BartonFinkI first watched Barton Fink years ago in Chicago, and wasn’t sure what to make of it. It’s one of the Coen brothers’ lesser-watched films. John Turturro plays the title character, hired to write a Hollywood script, and his rendition of writer’s block still makes me want to crawl out of my skin. The wallpaper peels, his neighbor Charlie at the Hotel Earle (a genius turn by John Goodman) interrupts him, Barton loses himself in a picture of a woman on the beach that hangs on his hotel room wall. People may debate the symbols of the movie itself, but its the overall mood that gets me every time. The paralysis of good and bad advice unheeded, the depth of our ability to lose focus, the inner struggle that often supersedes simply sitting down to write, the endless expanse of time, the utter finiteness of time.

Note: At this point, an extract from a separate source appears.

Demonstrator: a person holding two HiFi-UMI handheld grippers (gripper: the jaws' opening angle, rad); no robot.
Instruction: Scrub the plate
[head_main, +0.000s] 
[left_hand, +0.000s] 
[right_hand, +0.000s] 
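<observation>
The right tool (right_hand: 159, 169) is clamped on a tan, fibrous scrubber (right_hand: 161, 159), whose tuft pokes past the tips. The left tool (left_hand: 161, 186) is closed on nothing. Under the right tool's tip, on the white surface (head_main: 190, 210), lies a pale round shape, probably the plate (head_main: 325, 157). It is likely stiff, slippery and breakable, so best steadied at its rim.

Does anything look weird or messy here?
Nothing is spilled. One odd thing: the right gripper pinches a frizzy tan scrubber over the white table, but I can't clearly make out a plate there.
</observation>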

late at night i talk to you

Image Credit: Flickr

Anyone who has struggled against writer’s block will probably feel supremely uncomfortable watching Barton Fink’s progress. The film also provides a foil to the more selfish elements of writing in the character of Charlie, but I won’t spoil it for you.

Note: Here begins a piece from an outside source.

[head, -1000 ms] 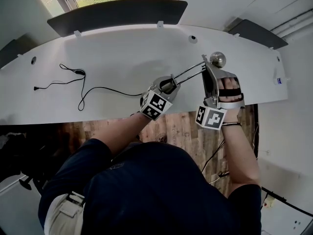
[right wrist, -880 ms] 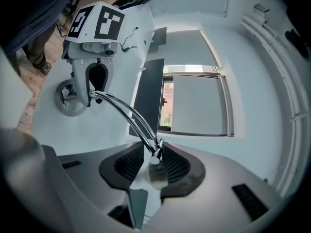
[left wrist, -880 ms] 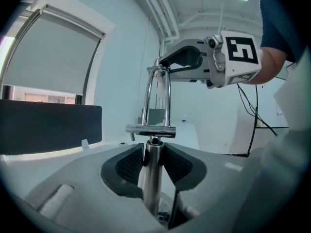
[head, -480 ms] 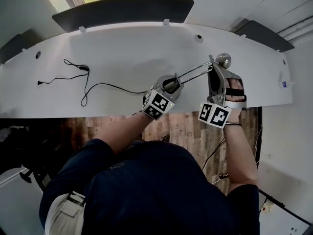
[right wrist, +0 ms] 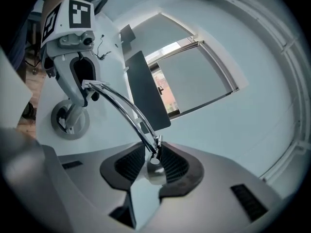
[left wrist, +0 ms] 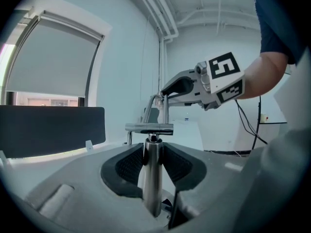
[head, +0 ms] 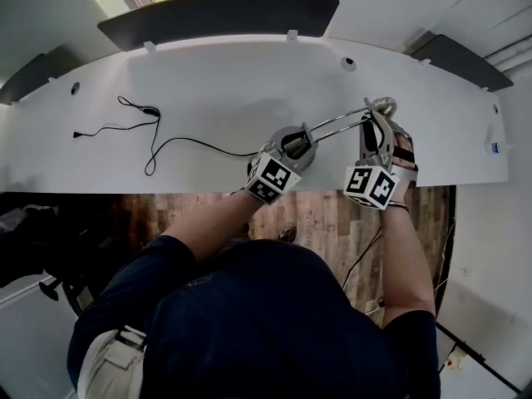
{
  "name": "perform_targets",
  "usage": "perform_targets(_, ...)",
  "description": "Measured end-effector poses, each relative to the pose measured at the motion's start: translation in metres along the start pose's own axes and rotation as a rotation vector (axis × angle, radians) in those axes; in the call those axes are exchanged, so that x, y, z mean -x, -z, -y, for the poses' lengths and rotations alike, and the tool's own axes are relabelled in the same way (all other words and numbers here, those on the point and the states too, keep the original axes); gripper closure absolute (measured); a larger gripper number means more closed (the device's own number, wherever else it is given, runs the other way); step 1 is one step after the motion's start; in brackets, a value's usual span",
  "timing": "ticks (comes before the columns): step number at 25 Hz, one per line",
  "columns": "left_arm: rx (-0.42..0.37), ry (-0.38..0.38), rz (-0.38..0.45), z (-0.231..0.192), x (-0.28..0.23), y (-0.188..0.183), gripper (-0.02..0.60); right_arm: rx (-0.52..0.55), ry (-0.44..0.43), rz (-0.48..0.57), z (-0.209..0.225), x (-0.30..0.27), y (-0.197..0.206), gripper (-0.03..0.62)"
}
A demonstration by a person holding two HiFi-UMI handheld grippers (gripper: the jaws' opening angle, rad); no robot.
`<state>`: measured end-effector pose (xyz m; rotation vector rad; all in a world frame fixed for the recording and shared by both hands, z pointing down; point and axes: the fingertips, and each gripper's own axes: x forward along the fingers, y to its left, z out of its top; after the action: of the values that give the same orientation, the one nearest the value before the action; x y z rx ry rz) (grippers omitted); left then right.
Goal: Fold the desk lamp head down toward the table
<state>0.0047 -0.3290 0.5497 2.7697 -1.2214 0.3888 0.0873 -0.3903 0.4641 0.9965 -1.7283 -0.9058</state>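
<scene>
The chrome desk lamp stands near the white table's (head: pixel 208 90) front edge, on a round base (right wrist: pixel 68 123). My left gripper (left wrist: pixel 153 166) is shut on its upright post (left wrist: pixel 152 178), below the crossbar (left wrist: pixel 148 127). Twin curved arm rods (head: pixel 337 123) run right from the post to the small chrome lamp head (right wrist: pixel 154 171). My right gripper (right wrist: pixel 154 165) has that head between its black pads; its jaws are closing and the pads touch it on both sides. In the head view the right gripper (head: pixel 381 119) sits at the lamp head (head: pixel 384 105), right of the left gripper (head: pixel 293 146).
A thin black cable (head: pixel 150 140) trails from the lamp base across the left of the table. Dark panels (head: pixel 216 19) stand along the table's far edge under a window. Wooden floor (head: pixel 316 214) shows below the front edge.
My right gripper has rolled and sunk with the lamp head, so the arm rods lie lower. The left gripper has stayed on the post.
</scene>
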Motion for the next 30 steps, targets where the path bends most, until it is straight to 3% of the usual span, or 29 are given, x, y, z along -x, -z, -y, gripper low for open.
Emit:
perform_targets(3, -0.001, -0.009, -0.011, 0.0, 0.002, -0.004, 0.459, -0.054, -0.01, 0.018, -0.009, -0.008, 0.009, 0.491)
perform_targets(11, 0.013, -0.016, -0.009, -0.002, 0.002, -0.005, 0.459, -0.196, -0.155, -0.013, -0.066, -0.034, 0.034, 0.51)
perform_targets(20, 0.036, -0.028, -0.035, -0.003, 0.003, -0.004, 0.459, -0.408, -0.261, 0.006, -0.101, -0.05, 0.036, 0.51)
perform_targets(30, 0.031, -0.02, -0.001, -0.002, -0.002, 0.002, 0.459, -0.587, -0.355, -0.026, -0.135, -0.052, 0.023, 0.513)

All this came to the fore over a visit home for Thanksgiving. I find there is nothing so distracting as being among the physical detritus of your past. I really like the “Hack your way out of writer’s block” list pulled together by Merlin Mann over at 43folders. Some of my favorites:

#1 – Talk to a monkey
#12 – Write Crap
#16 – Make a pointless rule

Sometimes all it takes is saying “No adjectives for the next three pages.” What are some of your tricks to overcome Barton Fink-syndrome?